WORK INSTRUCTION ->
As an exercise, copy out the entries exactly as written.

DATA RECORDS ->
-------------------------
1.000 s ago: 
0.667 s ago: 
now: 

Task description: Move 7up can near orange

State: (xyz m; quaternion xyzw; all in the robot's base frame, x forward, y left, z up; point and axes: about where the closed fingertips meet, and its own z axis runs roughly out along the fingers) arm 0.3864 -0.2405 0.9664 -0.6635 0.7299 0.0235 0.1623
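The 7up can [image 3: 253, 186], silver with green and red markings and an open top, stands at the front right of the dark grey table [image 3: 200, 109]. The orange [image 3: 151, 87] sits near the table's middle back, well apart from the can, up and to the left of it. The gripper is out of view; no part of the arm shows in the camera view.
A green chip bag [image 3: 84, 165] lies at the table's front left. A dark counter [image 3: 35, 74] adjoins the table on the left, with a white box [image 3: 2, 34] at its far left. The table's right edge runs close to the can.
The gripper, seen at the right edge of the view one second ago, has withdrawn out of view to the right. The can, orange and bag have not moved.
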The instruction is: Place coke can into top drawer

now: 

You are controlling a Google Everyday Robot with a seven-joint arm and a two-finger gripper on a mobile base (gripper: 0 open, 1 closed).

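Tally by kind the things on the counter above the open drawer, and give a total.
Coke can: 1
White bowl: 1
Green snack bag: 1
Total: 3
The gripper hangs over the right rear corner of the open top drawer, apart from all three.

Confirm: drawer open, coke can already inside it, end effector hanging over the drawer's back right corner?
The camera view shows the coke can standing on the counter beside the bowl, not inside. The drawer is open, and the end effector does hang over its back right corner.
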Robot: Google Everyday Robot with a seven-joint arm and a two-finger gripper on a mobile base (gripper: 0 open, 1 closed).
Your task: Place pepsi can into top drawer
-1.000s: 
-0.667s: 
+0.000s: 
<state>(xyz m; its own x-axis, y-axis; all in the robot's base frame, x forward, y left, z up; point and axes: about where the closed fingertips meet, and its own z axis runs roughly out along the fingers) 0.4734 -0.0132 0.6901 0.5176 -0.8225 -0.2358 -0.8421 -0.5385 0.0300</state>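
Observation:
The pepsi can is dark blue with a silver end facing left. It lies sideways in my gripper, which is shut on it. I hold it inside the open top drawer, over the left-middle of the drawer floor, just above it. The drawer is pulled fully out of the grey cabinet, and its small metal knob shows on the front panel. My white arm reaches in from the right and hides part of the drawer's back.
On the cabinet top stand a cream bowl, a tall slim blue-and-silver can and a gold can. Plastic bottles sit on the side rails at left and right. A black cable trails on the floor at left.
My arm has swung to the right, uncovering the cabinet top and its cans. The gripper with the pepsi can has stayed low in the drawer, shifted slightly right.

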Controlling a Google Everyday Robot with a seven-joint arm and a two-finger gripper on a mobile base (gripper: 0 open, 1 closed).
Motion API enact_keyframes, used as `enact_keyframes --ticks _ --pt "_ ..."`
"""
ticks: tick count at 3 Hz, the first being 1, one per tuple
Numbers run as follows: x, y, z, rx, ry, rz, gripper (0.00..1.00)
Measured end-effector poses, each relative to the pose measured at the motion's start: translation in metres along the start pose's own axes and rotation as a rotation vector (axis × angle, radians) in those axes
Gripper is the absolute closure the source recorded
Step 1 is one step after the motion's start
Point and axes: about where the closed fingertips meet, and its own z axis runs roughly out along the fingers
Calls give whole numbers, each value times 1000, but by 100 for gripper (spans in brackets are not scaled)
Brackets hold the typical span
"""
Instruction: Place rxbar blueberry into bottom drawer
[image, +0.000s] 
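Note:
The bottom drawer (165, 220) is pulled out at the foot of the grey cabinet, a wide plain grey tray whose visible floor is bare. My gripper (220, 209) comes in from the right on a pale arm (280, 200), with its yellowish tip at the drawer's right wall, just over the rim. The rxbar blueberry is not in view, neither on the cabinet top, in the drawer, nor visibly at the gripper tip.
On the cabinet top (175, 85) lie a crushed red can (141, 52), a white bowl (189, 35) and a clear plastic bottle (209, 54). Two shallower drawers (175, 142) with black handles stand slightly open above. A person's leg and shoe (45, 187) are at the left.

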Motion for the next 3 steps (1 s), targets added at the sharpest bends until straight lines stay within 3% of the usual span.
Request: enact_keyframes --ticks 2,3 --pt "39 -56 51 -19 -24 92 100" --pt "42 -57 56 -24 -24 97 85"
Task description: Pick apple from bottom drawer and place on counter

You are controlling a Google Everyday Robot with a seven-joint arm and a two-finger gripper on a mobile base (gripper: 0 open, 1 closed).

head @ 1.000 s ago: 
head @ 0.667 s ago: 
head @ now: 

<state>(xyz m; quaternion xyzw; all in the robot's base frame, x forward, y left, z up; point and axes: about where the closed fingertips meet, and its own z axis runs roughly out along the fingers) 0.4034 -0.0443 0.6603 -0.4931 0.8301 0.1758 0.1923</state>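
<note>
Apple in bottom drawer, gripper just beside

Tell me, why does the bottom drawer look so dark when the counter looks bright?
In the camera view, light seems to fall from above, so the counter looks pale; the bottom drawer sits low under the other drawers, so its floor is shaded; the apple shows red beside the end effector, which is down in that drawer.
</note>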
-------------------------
ANSWER FOR THIS EXERCISE ->
1.000 s ago: 
0.667 s ago: 
now: 

Task description: Move 7up can near orange

State: (xyz m; quaternion xyzw; all in the robot's base frame, x forward, y left, z up; point and axes: about where the closed fingertips meet, and its own z axis runs roughly out along the fingers) arm 0.3864 -0.2405 0.9664 -0.6635 0.7299 0.0235 0.1623
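The 7up can [image 3: 253, 186], silver with green and red markings and an open top, stands at the front right of the dark grey table [image 3: 200, 109]. The orange [image 3: 151, 87] sits near the table's middle back, well apart from the can, up and to the left of it. The gripper is out of view; no part of the arm shows in the camera view.
A green chip bag [image 3: 84, 165] lies at the table's front left. A dark counter [image 3: 35, 74] adjoins the table on the left, with a white box [image 3: 2, 34] at its far left. The table's right edge runs close to the can.
The gripper, seen at the right edge of the view one second ago, has withdrawn out of view to the right. The can, orange and bag have not moved.
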The instruction is: Place coke can into top drawer

now: 

You are controlling a Google Everyday Robot with a seven-joint arm and a two-finger gripper on a mobile base (gripper: 0 open, 1 closed).

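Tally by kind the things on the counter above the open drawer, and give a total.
Coke can: 1
White bowl: 1
Green snack bag: 1
Total: 3
The gripper hangs over the right rear corner of the open top drawer, apart from all three.

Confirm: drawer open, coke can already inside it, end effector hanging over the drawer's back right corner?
The camera view shows the coke can standing on the counter beside the bowl, not inside. The drawer is open, and the end effector does hang over its back right corner.
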Robot: Google Everyday Robot with a seven-joint arm and a two-finger gripper on a mobile base (gripper: 0 open, 1 closed).
Your task: Place pepsi can into top drawer
-1.000s: 
-0.667s: 
+0.000s: 
<state>(xyz m; its own x-axis, y-axis; all in the robot's base frame, x forward, y left, z up; point and axes: about where the closed fingertips meet, and its own z axis runs roughly out along the fingers) 0.4734 -0.0132 0.6901 0.5176 -0.8225 -0.2358 -0.8421 -0.5385 0.0300</state>
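Observation:
The pepsi can is dark blue with a silver end facing left. It lies sideways in my gripper, which is shut on it. I hold it inside the open top drawer, over the left-middle of the drawer floor, just above it. The drawer is pulled fully out of the grey cabinet, and its small metal knob shows on the front panel. My white arm reaches in from the right and hides part of the drawer's back.
On the cabinet top stand a cream bowl, a tall slim blue-and-silver can and a gold can. Plastic bottles sit on the side rails at left and right. A black cable trails on the floor at left.
My arm has swung to the right, uncovering the cabinet top and its cans. The gripper with the pepsi can has stayed low in the drawer, shifted slightly right.
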
Controlling a Google Everyday Robot with a seven-joint arm and a two-finger gripper on a mobile base (gripper: 0 open, 1 closed).
Motion API enact_keyframes, used as `enact_keyframes --ticks _ --pt "_ ..."`
"""
ticks: tick count at 3 Hz, the first being 1, one per tuple
Numbers run as follows: x, y, z, rx, ry, rz, gripper (0.00..1.00)
Measured end-effector poses, each relative to the pose measured at the motion's start: translation in metres along the start pose's own axes and rotation as a rotation vector (axis × angle, radians) in those axes
Gripper is the absolute closure the source recorded
Step 1 is one step after the motion's start
Point and axes: about where the closed fingertips meet, and its own z axis runs roughly out along the fingers
Calls give whole numbers, each value times 1000, but by 100 for gripper (spans in brackets are not scaled)
Brackets hold the typical span
"""
Instruction: Place rxbar blueberry into bottom drawer
[image, +0.000s] 
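Note:
The bottom drawer (165, 220) is pulled out at the foot of the grey cabinet, a wide plain grey tray whose visible floor is bare. My gripper (220, 209) comes in from the right on a pale arm (280, 200), with its yellowish tip at the drawer's right wall, just over the rim. The rxbar blueberry is not in view, neither on the cabinet top, in the drawer, nor visibly at the gripper tip.
On the cabinet top (175, 85) lie a crushed red can (141, 52), a white bowl (189, 35) and a clear plastic bottle (209, 54). Two shallower drawers (175, 142) with black handles stand slightly open above. A person's leg and shoe (45, 187) are at the left.
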
Motion for the next 3 steps (1 s), targets added at the sharpest bends until straight lines stay within 3% of the usual span.
Request: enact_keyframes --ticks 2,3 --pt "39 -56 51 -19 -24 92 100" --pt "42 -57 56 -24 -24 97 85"
Task description: Pick apple from bottom drawer and place on counter

You are controlling a Google Everyday Robot with a seven-joint arm and a two-finger gripper on a mobile base (gripper: 0 open, 1 closed).

head @ 1.000 s ago: 
head @ 0.667 s ago: 
head @ now: 

<state>(xyz m; quaternion xyzw; all in the robot's base frame, x forward, y left, z up; point and axes: about where the closed fingertips meet, and its own z axis runs roughly out along the fingers) 0.4034 -0.0443 0.6603 -0.4931 0.8301 0.1758 0.1923</state>
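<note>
Apple in bottom drawer, gripper just beside

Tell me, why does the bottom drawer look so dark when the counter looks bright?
In the camera view, light seems to fall from above, so the counter looks pale; the bottom drawer sits low under the other drawers, so its floor is shaded; the apple shows red beside the end effector, which is down in that drawer.
</note>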

The requested output has been fully supplied.